The regression analyses showed depressive symptoms at baseline to be associated with active and limited joint counts, disability, pain and PGE after accounting for possible confounding variables (Table 2). The unstandardized beta coefficient represents how many units the dependent variable (clinical measures of disease) changes in relation to a 1-unit increase in the independent variable (depressive symptoms). As different clinical measures of disease utilize different units, it is not possible to compare the strength of the association with MFQ across these measures with the unstandardized beta values. The standardized beta coefficient shows how many standard deviations the dependent variable changes for a 1 s.d. increase in the independent variable. Therefore, the standardized beta scores allow comparison of the strength of the different associations across different clinical measures of disease.
Table 2.
Dependent variable | MFQ unstandardized beta value | P-value | 95% CI unstandardized beta | MFQ standardized beta value |
---|---|---|---|---|
Active joint count | 0.196 | 0.005 | 0.062, 0.269 | 0.330 |
Limited joint count | 0.166 | 0.006 | 0.050, 0.258 | 0.283 |
Disability (CHAQ) | 0.022 | <0.001 | 0.012, 0.377 | 0.032 |
Pain (0–10 cm VAS) | 0.072 | <0.001 | 0.029, 0.323 | 0.116 |
PGE (0–10 cm VAS) | 0.082 | <0.001 | 0.043, 0.390 | 0.12 |
At diagnosis, depressive symptoms are significantly associated with active and limited joint count, disability, pain and PGE after accounting for covariates.

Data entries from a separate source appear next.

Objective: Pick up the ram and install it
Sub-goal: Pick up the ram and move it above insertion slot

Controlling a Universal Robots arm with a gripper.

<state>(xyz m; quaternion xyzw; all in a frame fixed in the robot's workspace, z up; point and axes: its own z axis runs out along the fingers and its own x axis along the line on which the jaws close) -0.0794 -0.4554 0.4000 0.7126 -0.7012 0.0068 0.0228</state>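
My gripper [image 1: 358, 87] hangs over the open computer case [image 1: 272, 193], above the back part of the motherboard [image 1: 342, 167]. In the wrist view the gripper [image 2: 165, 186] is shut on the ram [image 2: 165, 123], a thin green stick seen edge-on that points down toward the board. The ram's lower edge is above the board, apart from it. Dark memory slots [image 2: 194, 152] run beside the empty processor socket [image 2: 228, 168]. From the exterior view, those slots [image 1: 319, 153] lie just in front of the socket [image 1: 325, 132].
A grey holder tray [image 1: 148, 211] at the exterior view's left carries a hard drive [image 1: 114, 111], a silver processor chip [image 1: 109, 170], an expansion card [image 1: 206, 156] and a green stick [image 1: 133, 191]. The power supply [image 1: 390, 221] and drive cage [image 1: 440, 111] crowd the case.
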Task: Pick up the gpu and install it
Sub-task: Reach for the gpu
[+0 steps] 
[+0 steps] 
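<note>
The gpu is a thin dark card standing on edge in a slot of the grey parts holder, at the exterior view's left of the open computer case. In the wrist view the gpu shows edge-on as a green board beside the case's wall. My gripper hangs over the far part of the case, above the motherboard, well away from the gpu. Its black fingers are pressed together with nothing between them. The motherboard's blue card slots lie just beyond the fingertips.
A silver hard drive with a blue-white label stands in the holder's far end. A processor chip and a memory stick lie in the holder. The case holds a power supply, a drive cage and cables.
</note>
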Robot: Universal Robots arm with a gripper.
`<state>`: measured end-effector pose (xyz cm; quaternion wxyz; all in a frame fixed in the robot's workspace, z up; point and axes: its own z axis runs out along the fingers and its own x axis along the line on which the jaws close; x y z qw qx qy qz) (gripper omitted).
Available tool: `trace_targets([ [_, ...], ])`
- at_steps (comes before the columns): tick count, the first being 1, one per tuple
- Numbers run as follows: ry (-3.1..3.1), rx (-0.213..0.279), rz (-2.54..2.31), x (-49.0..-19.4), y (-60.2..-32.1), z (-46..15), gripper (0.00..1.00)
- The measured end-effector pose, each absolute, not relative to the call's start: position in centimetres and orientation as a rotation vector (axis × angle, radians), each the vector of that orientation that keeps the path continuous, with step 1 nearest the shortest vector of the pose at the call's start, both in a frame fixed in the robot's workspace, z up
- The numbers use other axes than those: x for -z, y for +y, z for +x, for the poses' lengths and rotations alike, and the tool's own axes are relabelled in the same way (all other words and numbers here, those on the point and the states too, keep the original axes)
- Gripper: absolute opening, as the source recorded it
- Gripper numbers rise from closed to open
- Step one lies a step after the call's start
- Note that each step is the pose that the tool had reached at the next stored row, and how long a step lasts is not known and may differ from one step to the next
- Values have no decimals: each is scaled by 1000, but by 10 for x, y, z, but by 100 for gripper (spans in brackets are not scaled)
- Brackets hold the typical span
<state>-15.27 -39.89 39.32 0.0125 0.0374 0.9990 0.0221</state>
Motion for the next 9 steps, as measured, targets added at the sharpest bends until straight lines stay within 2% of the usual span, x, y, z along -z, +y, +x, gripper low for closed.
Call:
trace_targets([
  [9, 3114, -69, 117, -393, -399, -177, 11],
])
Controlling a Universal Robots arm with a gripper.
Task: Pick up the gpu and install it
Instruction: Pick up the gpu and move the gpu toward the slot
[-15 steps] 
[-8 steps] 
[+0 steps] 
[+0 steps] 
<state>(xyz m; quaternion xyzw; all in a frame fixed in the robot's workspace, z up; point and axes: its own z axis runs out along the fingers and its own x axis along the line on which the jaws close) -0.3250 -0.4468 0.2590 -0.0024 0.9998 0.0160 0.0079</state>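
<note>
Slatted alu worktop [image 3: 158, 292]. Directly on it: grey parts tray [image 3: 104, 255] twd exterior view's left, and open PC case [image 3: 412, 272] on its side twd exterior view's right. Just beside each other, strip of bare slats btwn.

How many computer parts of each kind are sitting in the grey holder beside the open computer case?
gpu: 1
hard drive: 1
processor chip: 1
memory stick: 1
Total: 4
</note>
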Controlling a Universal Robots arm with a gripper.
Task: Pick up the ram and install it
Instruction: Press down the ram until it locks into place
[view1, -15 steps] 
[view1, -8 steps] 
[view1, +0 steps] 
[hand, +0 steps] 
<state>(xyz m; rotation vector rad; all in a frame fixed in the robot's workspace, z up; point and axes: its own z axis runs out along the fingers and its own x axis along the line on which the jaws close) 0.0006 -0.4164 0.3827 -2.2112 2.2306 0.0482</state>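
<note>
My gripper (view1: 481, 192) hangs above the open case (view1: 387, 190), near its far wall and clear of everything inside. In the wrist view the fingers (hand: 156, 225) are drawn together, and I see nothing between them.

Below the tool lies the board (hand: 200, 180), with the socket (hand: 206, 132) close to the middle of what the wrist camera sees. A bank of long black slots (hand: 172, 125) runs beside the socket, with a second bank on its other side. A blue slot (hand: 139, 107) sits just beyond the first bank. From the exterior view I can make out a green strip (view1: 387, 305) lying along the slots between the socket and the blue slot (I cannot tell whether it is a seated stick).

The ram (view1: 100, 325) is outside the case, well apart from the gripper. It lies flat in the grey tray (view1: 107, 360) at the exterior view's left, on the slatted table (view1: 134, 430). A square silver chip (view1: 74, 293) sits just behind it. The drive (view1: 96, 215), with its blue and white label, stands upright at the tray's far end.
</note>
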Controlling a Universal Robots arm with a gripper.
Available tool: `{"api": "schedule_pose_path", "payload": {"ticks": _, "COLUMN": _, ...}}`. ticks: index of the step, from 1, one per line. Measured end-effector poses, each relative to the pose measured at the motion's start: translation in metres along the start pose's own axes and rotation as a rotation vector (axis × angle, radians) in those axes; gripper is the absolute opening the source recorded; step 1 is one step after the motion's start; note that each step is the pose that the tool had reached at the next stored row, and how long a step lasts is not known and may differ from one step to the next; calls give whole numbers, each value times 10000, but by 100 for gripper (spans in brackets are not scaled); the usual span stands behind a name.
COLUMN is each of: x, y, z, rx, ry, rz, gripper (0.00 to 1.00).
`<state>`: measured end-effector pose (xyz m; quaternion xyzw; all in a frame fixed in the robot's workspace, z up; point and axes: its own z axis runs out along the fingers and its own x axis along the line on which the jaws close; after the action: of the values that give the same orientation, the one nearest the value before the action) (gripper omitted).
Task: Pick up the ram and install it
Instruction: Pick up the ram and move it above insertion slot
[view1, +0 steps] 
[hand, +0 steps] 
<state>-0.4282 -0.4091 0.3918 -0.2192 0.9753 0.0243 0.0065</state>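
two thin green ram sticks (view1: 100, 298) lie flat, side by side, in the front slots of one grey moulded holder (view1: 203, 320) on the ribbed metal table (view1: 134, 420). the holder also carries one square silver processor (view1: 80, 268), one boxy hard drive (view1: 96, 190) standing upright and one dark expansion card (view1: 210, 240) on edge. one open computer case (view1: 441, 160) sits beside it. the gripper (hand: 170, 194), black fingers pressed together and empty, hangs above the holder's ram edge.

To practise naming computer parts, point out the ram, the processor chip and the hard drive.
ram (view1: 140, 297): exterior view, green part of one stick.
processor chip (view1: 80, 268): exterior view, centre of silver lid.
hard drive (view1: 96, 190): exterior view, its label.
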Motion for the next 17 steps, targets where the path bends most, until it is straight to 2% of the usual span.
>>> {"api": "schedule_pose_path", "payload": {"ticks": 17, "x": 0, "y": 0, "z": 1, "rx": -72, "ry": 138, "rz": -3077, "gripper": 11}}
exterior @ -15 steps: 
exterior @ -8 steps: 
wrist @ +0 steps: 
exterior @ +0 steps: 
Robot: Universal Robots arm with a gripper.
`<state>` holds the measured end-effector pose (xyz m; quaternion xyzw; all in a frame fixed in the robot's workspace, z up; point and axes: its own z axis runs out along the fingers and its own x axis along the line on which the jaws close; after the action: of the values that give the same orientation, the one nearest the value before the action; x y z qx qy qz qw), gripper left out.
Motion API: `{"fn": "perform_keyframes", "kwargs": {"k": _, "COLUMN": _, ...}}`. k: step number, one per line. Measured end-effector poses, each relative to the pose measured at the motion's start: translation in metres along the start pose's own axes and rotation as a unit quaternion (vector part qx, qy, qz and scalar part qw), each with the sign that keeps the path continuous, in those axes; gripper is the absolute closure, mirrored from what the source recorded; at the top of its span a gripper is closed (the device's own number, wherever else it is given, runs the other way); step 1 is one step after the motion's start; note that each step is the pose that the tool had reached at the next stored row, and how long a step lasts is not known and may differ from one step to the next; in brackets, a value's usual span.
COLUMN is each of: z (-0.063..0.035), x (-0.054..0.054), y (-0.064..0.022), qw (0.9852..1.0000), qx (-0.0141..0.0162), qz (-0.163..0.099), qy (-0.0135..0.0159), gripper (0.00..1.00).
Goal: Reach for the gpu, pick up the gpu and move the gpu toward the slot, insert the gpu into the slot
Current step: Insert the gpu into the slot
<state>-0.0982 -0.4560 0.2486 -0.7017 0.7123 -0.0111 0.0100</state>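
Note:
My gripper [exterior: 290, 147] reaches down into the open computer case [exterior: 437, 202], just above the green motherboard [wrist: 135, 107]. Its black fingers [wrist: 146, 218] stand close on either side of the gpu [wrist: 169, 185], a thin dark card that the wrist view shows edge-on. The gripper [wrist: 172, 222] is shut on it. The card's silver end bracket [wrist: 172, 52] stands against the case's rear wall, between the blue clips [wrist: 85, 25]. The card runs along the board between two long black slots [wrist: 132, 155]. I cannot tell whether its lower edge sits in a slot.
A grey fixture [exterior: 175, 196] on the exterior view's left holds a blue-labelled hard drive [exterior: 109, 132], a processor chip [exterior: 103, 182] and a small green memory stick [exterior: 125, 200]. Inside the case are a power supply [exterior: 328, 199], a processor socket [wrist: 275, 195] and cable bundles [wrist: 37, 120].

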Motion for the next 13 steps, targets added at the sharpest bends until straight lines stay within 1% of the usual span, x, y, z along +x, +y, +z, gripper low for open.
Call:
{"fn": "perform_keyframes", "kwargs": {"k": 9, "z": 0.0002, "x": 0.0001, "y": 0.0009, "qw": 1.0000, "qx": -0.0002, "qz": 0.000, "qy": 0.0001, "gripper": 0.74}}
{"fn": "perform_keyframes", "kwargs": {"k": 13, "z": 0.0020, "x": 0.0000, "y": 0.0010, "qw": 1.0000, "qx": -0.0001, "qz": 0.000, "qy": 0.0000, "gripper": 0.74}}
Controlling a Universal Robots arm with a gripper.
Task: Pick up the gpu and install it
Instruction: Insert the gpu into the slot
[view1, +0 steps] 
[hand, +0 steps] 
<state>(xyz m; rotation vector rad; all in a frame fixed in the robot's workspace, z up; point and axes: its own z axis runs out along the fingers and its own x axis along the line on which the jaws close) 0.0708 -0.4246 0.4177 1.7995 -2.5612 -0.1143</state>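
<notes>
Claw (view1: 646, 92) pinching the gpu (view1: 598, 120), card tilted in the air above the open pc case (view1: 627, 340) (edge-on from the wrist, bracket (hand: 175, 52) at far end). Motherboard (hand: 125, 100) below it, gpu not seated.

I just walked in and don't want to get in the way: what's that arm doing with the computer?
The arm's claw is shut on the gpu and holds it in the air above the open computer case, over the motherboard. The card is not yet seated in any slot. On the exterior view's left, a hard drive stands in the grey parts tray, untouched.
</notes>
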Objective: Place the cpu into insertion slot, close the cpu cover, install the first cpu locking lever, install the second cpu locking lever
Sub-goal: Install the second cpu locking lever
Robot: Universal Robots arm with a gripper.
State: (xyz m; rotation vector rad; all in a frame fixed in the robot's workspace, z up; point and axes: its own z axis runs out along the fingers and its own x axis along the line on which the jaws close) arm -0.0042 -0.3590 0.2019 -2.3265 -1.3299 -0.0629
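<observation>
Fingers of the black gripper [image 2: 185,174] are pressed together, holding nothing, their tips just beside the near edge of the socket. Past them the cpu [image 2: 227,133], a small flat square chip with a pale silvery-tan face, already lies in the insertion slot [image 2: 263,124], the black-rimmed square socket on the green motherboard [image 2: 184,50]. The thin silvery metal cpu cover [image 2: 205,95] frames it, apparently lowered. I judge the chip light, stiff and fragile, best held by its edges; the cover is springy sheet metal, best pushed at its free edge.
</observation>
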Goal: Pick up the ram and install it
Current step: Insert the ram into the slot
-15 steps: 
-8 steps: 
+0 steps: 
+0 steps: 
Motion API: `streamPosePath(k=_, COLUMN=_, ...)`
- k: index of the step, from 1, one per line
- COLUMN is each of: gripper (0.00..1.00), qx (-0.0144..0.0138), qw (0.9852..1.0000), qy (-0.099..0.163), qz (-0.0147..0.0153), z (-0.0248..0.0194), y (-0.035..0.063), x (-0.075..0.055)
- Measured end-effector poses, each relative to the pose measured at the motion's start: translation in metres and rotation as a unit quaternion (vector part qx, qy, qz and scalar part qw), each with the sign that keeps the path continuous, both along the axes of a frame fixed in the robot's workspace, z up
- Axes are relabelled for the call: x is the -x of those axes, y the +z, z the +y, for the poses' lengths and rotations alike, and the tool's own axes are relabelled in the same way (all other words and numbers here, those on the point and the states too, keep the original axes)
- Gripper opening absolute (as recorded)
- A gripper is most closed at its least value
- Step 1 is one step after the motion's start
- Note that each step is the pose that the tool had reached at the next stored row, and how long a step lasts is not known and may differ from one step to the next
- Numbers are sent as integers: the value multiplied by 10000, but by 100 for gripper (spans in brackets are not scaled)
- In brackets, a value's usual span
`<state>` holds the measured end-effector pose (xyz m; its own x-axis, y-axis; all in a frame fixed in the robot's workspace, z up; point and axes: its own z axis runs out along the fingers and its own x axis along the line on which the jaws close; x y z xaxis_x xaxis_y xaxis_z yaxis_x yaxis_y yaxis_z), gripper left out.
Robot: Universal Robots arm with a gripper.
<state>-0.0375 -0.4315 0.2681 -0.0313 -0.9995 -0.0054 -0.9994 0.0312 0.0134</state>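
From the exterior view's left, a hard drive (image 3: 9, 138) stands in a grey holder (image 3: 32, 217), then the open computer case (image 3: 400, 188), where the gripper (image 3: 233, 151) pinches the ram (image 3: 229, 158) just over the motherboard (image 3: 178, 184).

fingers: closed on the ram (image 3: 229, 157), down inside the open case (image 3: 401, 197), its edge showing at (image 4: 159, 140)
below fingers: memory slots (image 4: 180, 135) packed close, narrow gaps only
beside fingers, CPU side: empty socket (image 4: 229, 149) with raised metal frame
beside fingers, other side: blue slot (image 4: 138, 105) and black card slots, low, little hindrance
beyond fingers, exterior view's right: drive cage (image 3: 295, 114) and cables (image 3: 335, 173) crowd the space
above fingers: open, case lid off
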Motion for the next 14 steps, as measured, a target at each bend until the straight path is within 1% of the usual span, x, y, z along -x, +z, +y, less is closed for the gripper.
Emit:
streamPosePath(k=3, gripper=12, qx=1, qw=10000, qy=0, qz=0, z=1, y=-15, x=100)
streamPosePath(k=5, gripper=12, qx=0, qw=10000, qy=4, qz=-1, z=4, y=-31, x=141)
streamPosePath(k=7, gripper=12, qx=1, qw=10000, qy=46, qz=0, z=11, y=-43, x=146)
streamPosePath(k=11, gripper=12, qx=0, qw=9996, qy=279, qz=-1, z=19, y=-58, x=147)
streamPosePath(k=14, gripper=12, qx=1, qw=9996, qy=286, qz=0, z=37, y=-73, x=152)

Data were analysed using multiple linear regression models. Age, gender and DMARD use were controlled for. Additionally, for the disability, pain and PGE regression models, JIA category [polyarthritis (RF positive and negative), oligoarthritis and enthesitis-related arthritis] was additionally controlled for. JIA category was not included in the active and limited joint count models due to high collinearity. n = 102 adolescent patients with JIA. CHAQ: Child Health Assessment Questionnaire; MFQ: mood and feelings questionnaire; PGA: patient’s general evaluation; VAS: visual analogue scale.
Depressive symptoms at baseline predict disability, pain and PGE at 4 years, but not active and limited joint counts
Next, we explored whether depressive symptoms at baseline could predict future clinical measures of disease. Longitudinal analysis showed the estimated change in clinical measures of disease and depressive symptoms over the first 4 years (Fig. 2). Depressive symptoms, active joint counts, limited joint counts, disability, pain and PGE all showed a similar profile: improvement during the first year and then stabilization (Fig. 2).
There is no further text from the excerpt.